Giancarlo Dotto, Dagospia 4/2/2015, 4 febbraio 2015
TOTTI. FARSI FUORI PER SCRIVERE LA STORIA PERFETTA
Di norma si uccide il padre. In certi casi è indispensabile uccidere il figlio. Quando si scrive che Francesco Totti è il miglior giocatore della storia della Roma si pecca per difetto. Totti è il miglior giocatore italiano di ogni tempo. Tecnica, potenza, tocco, istinto, tiro e assist. Mai visto niente di simile, se non pescando nel sancta sanctorum degli otto, dieci di sempre. Lo sanno i romani(sti) più degli altri, ma questo è un problema degli altri.
Ma oggi, Totti, anche il Totti sublime del derby, quello che s’inventa un gol strapazzando le leggi della (sua) fisica, di un quasi trentanovenne sempre più ancorato alla legge di gravità, che miracolosamente pesta dentro ritmi ed esuberanze fisiche per lui proibitive, di gente che potrebbe essergli figlia, il Totti di oggi che i tifosi amano ancora più che mai, ma svenati dal dubbio che avanza: questo Totti è diventato un problema per la sua Roma.
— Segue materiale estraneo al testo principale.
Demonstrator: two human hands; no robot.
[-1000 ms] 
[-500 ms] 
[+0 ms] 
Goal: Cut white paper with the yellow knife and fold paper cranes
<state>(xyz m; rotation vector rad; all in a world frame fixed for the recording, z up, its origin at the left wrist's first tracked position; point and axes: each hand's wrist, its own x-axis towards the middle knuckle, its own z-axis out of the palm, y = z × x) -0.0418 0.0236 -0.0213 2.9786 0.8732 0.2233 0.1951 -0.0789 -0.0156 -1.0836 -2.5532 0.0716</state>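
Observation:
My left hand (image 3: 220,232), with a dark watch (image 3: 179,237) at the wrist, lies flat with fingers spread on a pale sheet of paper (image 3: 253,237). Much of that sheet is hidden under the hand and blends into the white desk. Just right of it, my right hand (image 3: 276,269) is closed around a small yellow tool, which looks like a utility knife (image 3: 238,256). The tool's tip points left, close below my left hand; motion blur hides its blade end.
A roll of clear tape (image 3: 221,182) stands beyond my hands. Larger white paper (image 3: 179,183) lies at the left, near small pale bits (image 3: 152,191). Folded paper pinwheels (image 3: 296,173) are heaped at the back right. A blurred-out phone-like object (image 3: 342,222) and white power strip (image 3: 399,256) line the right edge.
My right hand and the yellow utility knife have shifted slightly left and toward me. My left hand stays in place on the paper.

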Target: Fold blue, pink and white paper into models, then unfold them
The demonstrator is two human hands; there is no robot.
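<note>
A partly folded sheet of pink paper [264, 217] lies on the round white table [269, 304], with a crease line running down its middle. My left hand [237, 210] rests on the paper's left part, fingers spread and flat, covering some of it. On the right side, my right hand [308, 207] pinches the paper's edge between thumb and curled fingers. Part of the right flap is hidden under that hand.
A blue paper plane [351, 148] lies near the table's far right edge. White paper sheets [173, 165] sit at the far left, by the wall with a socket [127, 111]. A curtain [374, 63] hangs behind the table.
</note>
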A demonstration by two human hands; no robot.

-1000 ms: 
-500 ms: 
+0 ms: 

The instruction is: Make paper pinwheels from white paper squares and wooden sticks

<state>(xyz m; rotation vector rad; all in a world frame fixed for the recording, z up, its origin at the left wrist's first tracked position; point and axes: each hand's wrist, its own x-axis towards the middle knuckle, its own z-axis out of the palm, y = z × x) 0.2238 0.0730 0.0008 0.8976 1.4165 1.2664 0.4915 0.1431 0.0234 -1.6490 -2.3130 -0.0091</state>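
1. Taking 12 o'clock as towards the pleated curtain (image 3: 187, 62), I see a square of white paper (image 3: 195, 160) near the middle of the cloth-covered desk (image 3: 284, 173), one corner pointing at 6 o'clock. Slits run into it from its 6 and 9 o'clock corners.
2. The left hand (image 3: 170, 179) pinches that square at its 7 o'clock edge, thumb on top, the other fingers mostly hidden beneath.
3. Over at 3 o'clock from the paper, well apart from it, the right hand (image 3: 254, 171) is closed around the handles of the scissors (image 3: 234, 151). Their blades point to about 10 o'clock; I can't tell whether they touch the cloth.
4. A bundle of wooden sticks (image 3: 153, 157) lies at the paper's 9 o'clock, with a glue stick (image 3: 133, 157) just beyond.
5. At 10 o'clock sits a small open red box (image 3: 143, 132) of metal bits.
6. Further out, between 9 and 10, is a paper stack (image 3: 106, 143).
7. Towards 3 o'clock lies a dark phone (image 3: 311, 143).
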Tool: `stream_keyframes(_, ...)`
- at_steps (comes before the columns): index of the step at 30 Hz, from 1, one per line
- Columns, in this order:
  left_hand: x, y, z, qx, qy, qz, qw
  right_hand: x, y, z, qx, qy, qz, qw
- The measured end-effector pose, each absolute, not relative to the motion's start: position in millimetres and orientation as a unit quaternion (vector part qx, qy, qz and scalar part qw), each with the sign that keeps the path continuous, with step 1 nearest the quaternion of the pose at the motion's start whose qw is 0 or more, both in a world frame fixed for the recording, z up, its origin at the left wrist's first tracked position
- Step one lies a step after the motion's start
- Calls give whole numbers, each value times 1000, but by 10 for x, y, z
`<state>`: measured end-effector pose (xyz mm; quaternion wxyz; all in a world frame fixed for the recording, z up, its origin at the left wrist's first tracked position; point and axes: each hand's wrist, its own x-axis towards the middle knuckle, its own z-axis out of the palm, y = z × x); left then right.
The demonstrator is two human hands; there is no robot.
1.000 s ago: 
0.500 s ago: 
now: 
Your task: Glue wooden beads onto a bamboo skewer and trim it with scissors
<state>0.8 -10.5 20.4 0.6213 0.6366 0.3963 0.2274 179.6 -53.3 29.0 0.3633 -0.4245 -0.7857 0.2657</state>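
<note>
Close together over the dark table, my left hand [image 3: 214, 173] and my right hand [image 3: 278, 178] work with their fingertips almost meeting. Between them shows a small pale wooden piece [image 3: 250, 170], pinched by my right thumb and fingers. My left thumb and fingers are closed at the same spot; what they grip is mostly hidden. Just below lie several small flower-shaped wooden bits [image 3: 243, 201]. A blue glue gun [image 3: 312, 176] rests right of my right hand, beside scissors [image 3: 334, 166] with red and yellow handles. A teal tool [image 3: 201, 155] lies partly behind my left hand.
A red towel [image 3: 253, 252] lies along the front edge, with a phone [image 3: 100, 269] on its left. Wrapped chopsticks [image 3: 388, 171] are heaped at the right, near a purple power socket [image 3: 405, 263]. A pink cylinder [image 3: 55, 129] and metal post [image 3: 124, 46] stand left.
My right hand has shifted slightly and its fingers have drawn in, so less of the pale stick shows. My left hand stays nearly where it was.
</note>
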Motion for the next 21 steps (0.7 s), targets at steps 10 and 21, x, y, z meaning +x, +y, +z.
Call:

A essere esatti, sono un problema reciproco. Sono prigionieri l’uno dell’altro. Totti e la Roma. Che non è mai libera d’immaginarsi senza Totti. E, invece, deve cominciare a farlo, da subito.
Bello sarebbe pensare l’ultimo derby come il suo canto del cigno, prima che il cigno diventi pietra. Già presento i tamburi di guerra. Ma come? Il Garcia italianizzato, la pareggite e ora la sconfiggite che avanza, e tu mi tocchi l’Intoccabile? Il punto è questo. Immaginarsi senza il suo Dio stanco, è l’unica strada per immaginarsi un domani oltre che uno stadio.
Il problema della città romanista, a cominciare da trombettieri gregari e ruffiani, è l’incapacità di separarsi dall’ovvietà del Mito, di concedersi a un lutto troppo grande. E, allora, lo si vuole differire il più possibile. Questo ammazza la Roma.
Nel suo di dentro, Totti questo lo sa, che i tifosi non riescono a immaginarsi senza di lui e lui senza di loro. Totti oggi è un grande problema. Lo è nella spietata legge del tempo che tutto divora. E, come sempre, quando c’è di mezzo l’affetto, lucidare uno sguardo spietato è un’impresa.
Il Totti di oggi toglie più di quanto riesca a dare. Guardate quante volte, anche ieri, sempre, i compagni più giovani si affrettano a dargli palla, appena ne intuiscono la sagoma imperiosa, anche quando non è in condizione di riceverla, quando l’avversario è già li a pestargli l’ombra, e puntualmente lo sovrasta. Quante palle perdute, in tutti i sensi possibili, perché Totti in campo è un magnete che offusca, un richiamo totemico che confonde e rallenta.
La stessa trovata del selfie cos’è, se non una formidabile invenzione mediatica dentro una cornice che non era più il derby ma il rapporto d’amore pagano tra Totti e la sua gente?
I romanisti rischiano l’idolatria per l’uomo, che è la degenerazione del tifo per la propria squadra. Rischiano di amare Totti più di quanto amino la Roma. Immortalandosi con la sua gente alle spalle, Totti ha fissato iconicamente con un gesto mondano un rapporto sacro.
Immaginare una Roma senza Totti è troppo per farlo sino in fondo. Dovrà essere lui, Francesco ad aiutare l’impresa, facendosi da parte, consegnandosi così a una grandezza assoluta e a una storia perfetta. Immaginarsi altro da quello che è. Immaginare la sua fine da calciatore. Il più grande atto d’amore romanista.